**Work to complete**:
For this exercise, write out only the lines of the entries below from the one with "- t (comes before" up to and including the one with "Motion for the", exactly as they are. Pictures stay out.

**Records provided**:
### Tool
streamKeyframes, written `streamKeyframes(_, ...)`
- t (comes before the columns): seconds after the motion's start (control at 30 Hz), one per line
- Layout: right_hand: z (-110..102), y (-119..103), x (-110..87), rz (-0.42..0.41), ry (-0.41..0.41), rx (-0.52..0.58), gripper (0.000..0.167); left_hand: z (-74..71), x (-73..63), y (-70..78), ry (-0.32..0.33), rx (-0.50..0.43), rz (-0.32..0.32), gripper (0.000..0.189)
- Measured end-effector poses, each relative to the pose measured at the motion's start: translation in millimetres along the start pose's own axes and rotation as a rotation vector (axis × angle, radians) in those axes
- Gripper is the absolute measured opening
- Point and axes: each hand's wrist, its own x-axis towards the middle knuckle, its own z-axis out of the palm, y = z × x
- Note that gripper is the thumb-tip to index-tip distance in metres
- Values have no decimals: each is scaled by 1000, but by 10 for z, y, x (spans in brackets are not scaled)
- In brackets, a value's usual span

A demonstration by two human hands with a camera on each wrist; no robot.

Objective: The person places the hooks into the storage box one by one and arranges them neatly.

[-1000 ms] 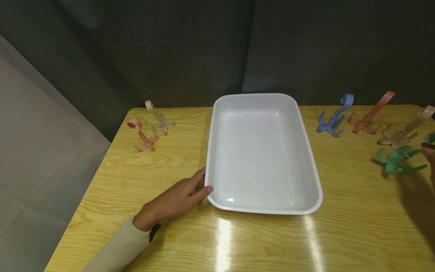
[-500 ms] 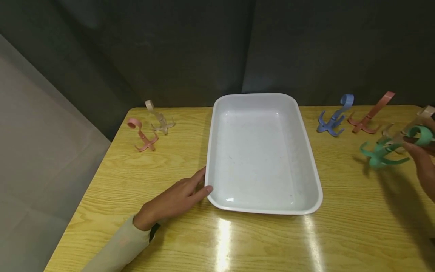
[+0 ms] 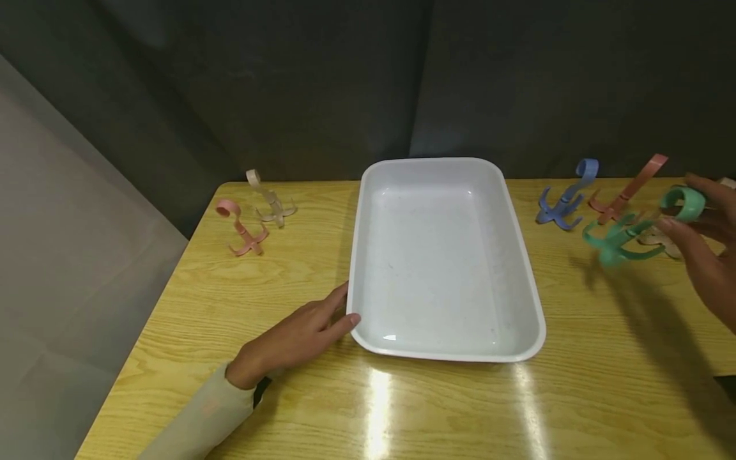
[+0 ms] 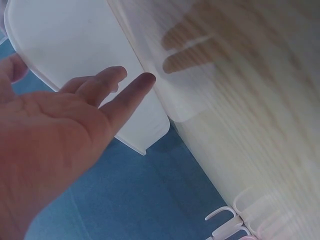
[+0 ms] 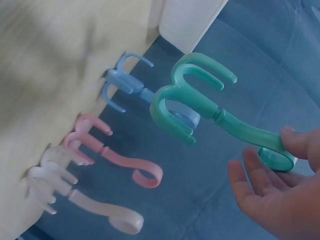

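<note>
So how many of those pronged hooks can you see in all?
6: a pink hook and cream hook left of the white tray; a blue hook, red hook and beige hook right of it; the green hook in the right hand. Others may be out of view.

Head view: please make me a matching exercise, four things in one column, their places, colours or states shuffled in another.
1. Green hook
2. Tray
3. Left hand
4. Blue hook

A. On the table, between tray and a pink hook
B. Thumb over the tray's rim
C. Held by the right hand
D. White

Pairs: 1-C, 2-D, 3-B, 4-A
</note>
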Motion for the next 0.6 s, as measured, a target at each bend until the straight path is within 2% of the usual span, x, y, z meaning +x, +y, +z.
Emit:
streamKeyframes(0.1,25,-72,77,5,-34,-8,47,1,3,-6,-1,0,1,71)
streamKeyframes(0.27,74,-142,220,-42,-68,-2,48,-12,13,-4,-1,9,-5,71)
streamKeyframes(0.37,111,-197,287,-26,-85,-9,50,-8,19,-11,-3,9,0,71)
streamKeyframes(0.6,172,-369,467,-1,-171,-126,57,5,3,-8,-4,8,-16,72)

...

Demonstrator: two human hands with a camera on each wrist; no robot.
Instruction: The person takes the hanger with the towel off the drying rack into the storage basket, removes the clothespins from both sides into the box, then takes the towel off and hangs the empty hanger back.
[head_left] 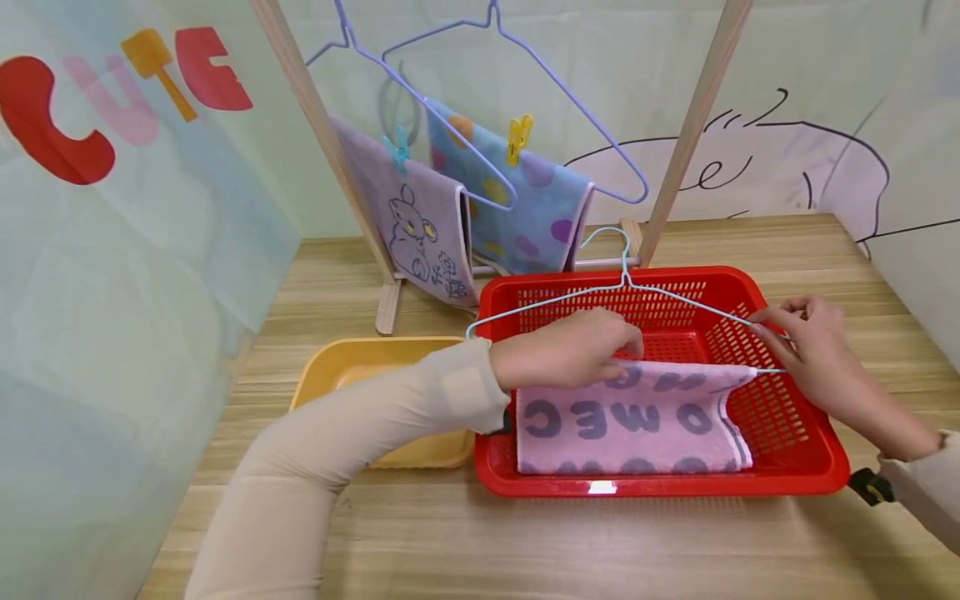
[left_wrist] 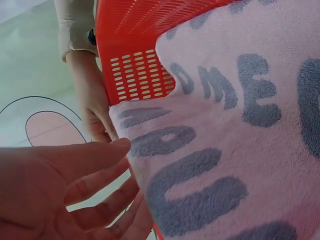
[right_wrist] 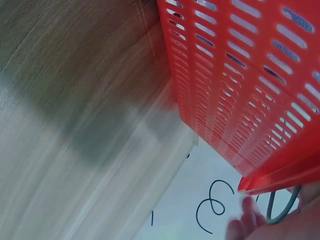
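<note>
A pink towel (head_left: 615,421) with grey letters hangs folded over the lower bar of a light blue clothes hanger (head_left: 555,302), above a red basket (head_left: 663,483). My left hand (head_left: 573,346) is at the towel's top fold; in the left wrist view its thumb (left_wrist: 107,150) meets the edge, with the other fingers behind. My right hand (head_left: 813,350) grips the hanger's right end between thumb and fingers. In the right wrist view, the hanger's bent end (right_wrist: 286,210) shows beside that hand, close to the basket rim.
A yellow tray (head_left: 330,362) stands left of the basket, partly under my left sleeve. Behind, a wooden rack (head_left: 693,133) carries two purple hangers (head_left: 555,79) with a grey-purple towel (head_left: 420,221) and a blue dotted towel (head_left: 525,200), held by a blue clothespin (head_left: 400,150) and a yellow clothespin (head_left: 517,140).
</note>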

**Solution**:
- t (comes before the columns): seconds after the motion's start (control at 30 Hz), one per line
- Layout: right_hand: z (-110..102), y (-119..103), x (-110..87), rz (-0.42..0.41), ry (-0.41..0.41), rx (-0.52..0.58), gripper (0.000..0.167); left_hand: z (-74..71), x (-73..63), y (-70..78), ry (-0.32..0.33), rx (-0.50..0.43), rz (-0.32..0.32), gripper (0.000..0.189)
- Measured end-effector poses, each relative to the pose measured at the motion's start: translation in millimetres along the start pose's own axes and rotation as a rotation vector (axis × angle, radians) in those axes
- Gripper is the absolute measured opening
- Point and axes: each hand's wrist, its own x-axis towards the middle knuckle, its own z-axis out of the palm, y = z × x
- Note that gripper is the thumb-tip to index-tip distance in metres
- Values have no decimals: each is scaled by 1000, but by 10 for z, y, x (spans in brackets are not scaled)
- In brackets, a value's usual span

A demonstration by two human hands with a camera on each wrist; no robot.

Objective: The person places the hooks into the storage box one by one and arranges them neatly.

[-1000 ms] 
[-500 ms] 
[+0 ms] 
[+0 ms] 
[+0 ms] 

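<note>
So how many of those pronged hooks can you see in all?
6: a pink hook and cream hook left of the white tray; a blue hook, red hook and beige hook right of it; the green hook in the right hand. Others may be out of view.

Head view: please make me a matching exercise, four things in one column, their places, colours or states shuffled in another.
1. Green hook
2. Tray
3. Left hand
4. Blue hook

A. On the table, between tray and a pink hook
B. Thumb over the tray's rim
C. Held by the right hand
D. White

Pairs: 1-C, 2-D, 3-B, 4-A
</note>
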Motion for the next 0.6 s, as measured, a target at each bend until the straight path is within 2% of the usual span, x, y, z meaning +x, +y, +z.

The output above is the complete answer.